One of the big problems with democracy is that it’s reeeaallly sloooow at any significant scale.

It takes a long time for millions of votes to be collected and counted.

This limits how many questions can effectively be dealt with democratically in any given time period, since voter attention is a limited resource.

It also limits the kind of questions that can be dealt with democratically, since anything that needs a decision in less than a week or two just can’t go to a nationwide vote even with the best systems in use today. When the U.S. was founded, it could take months to get a vote from the entire country.

And so we have republics, with a bunch of elected representatives hanging around to deal with these things.

And republics can be problematic.

Representatives tend to start thinking of themselves as rulers instead of public servants after being in office for a while, and addressing that with term limits cycles in new representatives at the cost of any built up knowledge or expertise.

So minimizing the role of representatives is good, to keep a lid on burgeoning autocrats, but we can’t do much by vote because the systems just can’t take it. So the best we can really hope for is to find an effective, but still reasonably democratic, balance.

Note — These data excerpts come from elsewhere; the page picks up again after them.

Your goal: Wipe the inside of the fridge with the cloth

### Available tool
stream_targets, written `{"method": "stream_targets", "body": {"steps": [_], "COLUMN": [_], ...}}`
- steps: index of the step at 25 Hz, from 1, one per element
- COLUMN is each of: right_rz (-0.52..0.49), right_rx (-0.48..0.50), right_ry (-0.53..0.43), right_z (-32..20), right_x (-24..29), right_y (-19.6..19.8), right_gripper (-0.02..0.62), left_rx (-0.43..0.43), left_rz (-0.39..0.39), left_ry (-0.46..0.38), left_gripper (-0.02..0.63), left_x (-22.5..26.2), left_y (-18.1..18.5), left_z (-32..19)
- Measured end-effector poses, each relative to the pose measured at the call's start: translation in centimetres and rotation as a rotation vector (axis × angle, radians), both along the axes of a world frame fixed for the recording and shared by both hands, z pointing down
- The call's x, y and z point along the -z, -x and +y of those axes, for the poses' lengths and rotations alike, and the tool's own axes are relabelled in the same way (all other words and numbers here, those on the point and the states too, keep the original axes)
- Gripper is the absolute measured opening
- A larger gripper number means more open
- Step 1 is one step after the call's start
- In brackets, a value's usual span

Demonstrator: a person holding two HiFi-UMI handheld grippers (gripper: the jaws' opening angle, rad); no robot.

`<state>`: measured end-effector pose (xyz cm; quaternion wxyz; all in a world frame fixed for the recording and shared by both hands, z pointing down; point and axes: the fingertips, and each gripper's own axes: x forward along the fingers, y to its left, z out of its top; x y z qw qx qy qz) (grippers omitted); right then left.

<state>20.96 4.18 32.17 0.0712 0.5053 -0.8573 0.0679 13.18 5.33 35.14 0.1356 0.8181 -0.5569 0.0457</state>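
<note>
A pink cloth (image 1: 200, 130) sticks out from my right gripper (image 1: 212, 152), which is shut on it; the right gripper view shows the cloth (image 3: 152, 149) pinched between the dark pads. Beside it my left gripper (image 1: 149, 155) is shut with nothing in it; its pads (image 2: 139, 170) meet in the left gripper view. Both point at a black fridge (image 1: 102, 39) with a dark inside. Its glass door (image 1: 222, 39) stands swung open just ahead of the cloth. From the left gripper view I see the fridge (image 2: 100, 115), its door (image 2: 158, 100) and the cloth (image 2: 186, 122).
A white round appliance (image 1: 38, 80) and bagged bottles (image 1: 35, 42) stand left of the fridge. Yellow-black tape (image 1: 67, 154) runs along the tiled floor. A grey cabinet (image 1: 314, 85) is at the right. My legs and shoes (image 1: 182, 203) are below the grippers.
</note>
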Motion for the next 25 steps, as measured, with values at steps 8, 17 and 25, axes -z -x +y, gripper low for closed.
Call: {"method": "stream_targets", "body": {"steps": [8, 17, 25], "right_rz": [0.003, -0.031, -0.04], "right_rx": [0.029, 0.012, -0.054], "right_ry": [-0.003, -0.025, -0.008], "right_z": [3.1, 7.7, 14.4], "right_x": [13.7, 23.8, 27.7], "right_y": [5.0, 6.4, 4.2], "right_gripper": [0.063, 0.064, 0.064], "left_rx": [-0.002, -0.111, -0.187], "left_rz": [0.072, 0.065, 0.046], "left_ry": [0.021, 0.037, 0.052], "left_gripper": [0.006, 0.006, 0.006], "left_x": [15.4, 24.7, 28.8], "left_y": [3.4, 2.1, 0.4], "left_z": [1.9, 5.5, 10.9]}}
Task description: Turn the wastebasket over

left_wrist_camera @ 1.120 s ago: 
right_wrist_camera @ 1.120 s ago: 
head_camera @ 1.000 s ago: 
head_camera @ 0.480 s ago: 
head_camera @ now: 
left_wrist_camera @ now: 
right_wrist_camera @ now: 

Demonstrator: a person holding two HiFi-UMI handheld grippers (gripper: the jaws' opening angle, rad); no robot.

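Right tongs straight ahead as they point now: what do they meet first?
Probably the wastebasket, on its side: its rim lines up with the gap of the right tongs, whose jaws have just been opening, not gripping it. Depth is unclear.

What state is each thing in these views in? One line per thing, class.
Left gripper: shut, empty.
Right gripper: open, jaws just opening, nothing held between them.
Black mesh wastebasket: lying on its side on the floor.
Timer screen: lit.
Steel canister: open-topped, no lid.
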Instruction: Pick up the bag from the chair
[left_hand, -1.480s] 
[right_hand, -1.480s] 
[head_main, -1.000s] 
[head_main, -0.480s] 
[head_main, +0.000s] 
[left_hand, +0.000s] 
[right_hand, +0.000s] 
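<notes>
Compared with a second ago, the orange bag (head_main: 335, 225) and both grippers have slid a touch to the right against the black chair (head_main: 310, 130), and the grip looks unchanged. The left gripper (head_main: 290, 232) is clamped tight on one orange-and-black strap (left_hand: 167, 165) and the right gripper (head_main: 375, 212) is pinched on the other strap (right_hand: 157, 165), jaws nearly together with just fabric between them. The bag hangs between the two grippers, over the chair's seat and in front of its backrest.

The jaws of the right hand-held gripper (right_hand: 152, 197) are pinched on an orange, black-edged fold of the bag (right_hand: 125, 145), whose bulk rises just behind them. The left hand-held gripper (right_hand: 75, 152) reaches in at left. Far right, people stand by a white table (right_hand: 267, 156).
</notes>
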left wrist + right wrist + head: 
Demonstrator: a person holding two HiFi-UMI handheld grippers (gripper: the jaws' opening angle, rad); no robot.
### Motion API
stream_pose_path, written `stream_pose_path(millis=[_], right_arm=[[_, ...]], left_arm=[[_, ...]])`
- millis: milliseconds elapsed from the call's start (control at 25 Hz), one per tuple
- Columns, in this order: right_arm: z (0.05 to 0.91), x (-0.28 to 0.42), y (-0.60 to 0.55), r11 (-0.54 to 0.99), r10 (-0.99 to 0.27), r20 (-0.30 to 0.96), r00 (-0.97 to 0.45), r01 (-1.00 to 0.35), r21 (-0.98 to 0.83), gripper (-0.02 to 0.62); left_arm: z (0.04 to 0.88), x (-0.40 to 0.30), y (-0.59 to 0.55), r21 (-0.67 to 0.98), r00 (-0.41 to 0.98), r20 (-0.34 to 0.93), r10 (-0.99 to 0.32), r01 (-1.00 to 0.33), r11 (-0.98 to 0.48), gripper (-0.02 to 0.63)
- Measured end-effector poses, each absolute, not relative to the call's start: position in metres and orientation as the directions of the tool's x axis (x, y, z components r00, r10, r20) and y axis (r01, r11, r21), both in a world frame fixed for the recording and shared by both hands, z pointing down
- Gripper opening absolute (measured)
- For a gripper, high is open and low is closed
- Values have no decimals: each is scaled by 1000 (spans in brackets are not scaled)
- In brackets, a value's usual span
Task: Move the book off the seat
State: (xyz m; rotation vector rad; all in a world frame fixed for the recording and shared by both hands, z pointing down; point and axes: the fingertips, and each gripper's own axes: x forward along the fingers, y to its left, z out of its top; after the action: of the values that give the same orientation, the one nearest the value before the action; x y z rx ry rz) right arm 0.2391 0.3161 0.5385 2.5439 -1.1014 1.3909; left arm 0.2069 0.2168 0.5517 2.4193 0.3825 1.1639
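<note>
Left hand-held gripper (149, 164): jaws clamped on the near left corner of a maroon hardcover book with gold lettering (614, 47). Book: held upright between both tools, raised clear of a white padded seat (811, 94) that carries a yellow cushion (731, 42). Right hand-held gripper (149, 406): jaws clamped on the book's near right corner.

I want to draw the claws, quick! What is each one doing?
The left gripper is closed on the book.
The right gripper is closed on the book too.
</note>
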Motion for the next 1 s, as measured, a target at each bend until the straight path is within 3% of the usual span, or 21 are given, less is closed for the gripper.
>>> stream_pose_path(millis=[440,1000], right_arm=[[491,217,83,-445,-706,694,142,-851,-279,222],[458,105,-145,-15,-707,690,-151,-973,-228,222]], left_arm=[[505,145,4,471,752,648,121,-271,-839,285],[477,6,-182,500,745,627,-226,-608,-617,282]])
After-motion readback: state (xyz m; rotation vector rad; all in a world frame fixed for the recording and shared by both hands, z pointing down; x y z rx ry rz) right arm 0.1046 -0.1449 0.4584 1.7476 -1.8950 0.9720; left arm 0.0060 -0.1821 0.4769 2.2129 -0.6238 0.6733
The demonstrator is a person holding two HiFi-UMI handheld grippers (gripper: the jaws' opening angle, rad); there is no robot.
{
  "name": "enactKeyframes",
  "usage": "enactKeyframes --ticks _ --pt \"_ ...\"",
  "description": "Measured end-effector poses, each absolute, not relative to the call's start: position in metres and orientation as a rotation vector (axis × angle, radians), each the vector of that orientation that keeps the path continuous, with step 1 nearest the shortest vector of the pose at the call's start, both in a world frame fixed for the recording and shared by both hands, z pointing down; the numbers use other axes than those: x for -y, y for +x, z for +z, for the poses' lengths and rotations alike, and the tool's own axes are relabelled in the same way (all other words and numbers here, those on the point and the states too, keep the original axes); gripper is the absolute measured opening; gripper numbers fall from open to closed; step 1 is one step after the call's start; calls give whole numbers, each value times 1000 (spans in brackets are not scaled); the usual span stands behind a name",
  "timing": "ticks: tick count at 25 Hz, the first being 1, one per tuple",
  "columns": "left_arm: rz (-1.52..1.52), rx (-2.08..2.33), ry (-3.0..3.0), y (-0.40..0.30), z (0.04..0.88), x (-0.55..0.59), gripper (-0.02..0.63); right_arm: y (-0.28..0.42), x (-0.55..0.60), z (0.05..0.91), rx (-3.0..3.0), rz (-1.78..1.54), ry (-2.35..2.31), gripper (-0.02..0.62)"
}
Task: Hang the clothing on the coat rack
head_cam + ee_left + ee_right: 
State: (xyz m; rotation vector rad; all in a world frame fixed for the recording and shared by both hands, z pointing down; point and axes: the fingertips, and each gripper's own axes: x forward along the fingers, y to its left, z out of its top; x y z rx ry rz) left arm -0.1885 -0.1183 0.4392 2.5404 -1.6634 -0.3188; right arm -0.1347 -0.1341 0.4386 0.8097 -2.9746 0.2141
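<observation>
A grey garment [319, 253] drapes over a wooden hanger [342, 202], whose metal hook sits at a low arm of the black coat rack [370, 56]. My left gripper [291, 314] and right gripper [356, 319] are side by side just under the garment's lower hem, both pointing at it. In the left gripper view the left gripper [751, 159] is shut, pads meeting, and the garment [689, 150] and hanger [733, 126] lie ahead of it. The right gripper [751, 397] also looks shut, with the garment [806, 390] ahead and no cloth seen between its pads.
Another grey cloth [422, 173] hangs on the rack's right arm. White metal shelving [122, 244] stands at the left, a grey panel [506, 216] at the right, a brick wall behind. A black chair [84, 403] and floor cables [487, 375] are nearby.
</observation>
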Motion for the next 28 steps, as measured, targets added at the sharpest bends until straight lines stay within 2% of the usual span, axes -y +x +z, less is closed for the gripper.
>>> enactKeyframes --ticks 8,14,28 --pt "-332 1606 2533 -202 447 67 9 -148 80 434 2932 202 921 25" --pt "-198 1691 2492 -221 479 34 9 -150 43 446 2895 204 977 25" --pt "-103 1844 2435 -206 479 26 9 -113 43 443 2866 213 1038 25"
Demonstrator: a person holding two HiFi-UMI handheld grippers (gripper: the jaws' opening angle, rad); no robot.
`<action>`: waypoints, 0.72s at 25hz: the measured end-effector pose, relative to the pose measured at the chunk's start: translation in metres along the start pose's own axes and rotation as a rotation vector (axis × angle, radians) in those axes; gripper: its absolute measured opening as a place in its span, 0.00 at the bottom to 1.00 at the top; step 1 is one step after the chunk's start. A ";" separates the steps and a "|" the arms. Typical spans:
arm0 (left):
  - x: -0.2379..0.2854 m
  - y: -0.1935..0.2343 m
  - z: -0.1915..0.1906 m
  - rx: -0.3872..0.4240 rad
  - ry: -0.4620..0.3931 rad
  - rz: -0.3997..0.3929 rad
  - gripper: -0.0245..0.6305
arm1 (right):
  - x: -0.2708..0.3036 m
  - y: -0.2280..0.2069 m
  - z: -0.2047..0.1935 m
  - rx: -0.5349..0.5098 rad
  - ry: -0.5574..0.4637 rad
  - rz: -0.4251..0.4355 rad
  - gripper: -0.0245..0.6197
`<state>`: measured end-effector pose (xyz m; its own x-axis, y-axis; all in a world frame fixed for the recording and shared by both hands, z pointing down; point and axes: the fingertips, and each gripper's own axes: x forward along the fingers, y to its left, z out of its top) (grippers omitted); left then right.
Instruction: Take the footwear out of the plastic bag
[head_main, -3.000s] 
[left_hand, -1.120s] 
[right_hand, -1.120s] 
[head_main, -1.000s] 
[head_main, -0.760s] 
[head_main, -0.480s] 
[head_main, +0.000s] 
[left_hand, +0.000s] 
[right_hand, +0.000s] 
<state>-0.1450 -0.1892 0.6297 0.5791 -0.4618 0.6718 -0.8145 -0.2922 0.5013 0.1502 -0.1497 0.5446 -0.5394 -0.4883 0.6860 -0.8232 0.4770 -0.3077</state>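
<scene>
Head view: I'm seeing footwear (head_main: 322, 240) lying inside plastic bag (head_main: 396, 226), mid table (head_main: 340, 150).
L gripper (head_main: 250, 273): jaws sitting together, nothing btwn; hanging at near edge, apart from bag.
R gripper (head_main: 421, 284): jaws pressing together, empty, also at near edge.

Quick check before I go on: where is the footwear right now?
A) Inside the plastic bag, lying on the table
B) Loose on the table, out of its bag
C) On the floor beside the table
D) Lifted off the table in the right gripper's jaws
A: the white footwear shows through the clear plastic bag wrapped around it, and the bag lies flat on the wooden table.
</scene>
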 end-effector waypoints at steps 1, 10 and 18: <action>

And the system really needs to pre-define what kinds of decisions must be voted on and what kinds can be made by representatives, to reduce the … temptation … for representatives to overstep their bounds.

As anyone who’s been watching the news lately is well aware, this is a very real problem. And sadly, there’s really no best solution.

But there are better solutions than the system we have today.

Finding a better solution needs to start with a set of design principles the solution needs to implement, so here’s some suggestions as a starting point:

  • define who makes which decisions:
    • policy decisions should require a vote
    • structural and systemic decisions should require a vote
    • specialist decisions should be left to predefined specialists
    • implementation details should be left to representatives
    • emergency decisions should be specifically detailed in advance, then made by a representative and confirmed or overruled by a vote at the earliest opportunity
  • courts should be immediate: interpretation of law is the job of the courts, after all, but courts will have to be capable of making very quick decisions, rather than taking weeks, months or years as they do today
  • each vote should use the smallest-possible voter pool: decisions should be made by the smallest voter pool that can encompass the entire population that should be involved in a decision; this means a federated system with sovereignty starting small, and being inherited by the larger layers

We can also increase how many decisions can be made by votes by improving our voting systems, making it easier and faster to collect and count votes,

That does not look very much like the system we have today, does it?

But that’s to be expected.

The system we have today was designed 250 years ago, before most of what we call science was really a thing and political science in particular hadn’t been thought of at all; it would be foolish to expect us not to have learned anything new about this stuff in all that time.

So maybe we should take all that learning and build a better system with it.